→ GIVEN DATA
'''
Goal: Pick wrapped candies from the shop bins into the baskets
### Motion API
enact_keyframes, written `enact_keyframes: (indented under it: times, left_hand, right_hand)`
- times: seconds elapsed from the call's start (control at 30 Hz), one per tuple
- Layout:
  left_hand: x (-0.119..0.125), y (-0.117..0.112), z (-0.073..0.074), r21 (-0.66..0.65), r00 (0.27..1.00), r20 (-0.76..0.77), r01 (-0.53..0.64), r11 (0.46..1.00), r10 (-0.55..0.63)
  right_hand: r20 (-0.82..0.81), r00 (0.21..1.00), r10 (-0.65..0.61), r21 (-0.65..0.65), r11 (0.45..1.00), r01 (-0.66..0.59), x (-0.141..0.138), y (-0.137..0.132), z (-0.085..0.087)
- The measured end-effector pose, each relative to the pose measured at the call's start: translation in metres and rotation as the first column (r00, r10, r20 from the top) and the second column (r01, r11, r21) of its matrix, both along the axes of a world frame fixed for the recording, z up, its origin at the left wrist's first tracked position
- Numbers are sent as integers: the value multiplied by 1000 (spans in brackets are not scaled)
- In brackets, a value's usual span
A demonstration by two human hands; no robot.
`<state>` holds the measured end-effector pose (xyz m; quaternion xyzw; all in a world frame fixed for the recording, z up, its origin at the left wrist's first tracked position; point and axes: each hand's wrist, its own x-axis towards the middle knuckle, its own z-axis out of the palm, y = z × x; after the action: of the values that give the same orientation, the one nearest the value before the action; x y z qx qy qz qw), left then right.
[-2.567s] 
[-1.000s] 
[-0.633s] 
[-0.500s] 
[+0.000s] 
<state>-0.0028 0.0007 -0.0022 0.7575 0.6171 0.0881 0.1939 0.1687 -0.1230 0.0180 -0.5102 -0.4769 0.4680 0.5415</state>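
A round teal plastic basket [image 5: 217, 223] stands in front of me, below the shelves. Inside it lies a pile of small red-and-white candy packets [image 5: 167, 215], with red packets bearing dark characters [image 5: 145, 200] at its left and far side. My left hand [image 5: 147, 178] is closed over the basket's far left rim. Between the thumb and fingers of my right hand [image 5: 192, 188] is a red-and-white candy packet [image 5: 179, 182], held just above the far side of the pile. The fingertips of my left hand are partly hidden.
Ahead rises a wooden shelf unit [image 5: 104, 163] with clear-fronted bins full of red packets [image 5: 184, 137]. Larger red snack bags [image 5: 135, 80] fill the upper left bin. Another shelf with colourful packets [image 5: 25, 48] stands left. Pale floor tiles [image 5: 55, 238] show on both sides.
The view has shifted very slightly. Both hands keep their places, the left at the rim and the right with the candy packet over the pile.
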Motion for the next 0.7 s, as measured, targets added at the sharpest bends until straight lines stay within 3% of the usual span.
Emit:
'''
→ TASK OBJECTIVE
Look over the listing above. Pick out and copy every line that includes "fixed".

→ THE ANSWER
- The measured end-effector pose, each relative to the pose measured at the call's start: translation in metres and rotation as the first column (r00, r10, r20 from the top) and the second column (r01, r11, r21) of its matrix, both along the axes of a world frame fixed for the recording, z up, its origin at the left wrist's first tracked position
`<state>` holds the measured end-effector pose (xyz m; quaternion xyzw; all in a world frame fixed for the recording, z up, its origin at the left wrist's first tracked position; point and axes: each hand's wrist, its own x-axis towards the middle knuckle, its own z-axis out of the palm, y = z × x; after the action: of the values that give the same orientation, the one nearest the value before the action; x y z qx qy qz qw), left then right.

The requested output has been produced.